His head turned, pigeon-like, examining me, watching my face, my eyes. He said, “Do you love me?”
The question seemed to require a reply, and when I didn’t give one, his fingers brushed, so delicate, through the blood across my leg, streaking the uniform, pain running through the remnants of my thigh, up through my chest, throbbing from elbow to skull.

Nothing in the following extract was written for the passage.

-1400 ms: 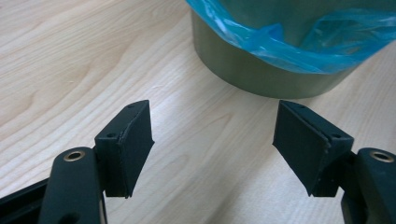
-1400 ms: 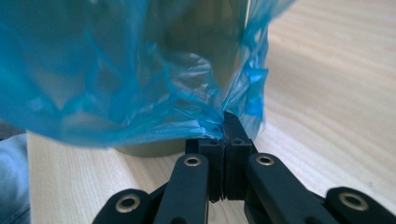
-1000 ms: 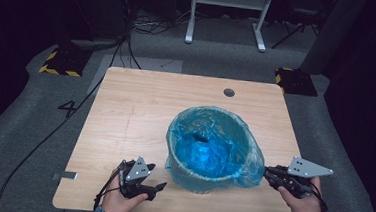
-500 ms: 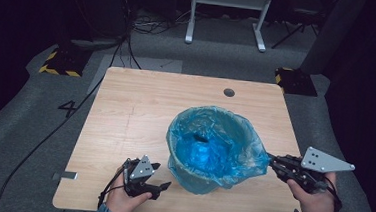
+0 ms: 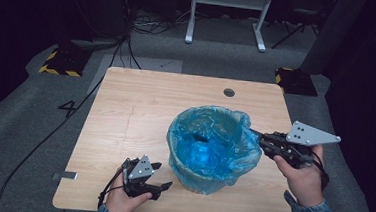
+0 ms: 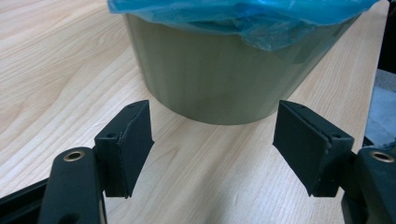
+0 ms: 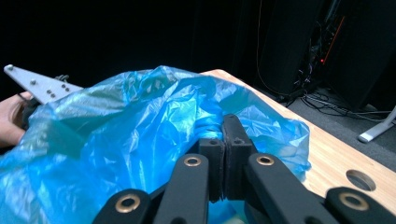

“Do you love me?” he asked again. “I wanted to find someone that you loved. When I found him, I wasn’t sure if I’d got it right. His kidneys are broken, there’s tumors in his bones and when I looked, see, here…” He pulled my right hand from beneath my body, rested it on his side, pressing it into his flesh where a bulge protruded beneath his jacket, a distortion in the flesh–hernia on a good day, something worse on a bad. “Isn’t it repulsive?” he asked, holding my hand in place, his warmth in my fingers. “Isn’t it strange? Why would anyone love something as disgusting as this? And look!” He moved my hand, higher now. I grunted in pain as the motion shifted my body, dragging me after his enthusiasm, pressing my palm into his armpit, against his skin. “There’s a mole here,” he exclaimed. “I find that fascinating. I play with it all the time; did you? I tried kissing a man, but he didn’t understand; he said there was something wrong. He didn’t love me, though he swore he loved… Will.” Hesitation, struggling to remember the name, trying it out. “He swore he loved Will, but not myself. I wanted to see if you felt the same way.”
He leaned in close, his breath mixing with mine, lips close enough to kiss, and for a moment I thought he’d do just that, lip to lip, but he was looking into my eyes, trying to find something that was not there. “Do you love me?” he asked. “I looked into the mirror and I couldn’t see it, but I thought… You’ve been me before; you’ve looked into my eyes so many times and you must have loved–loved my skin, my lips, my throat, my tongue. Did you? Do you love me? Will? Do you love me?”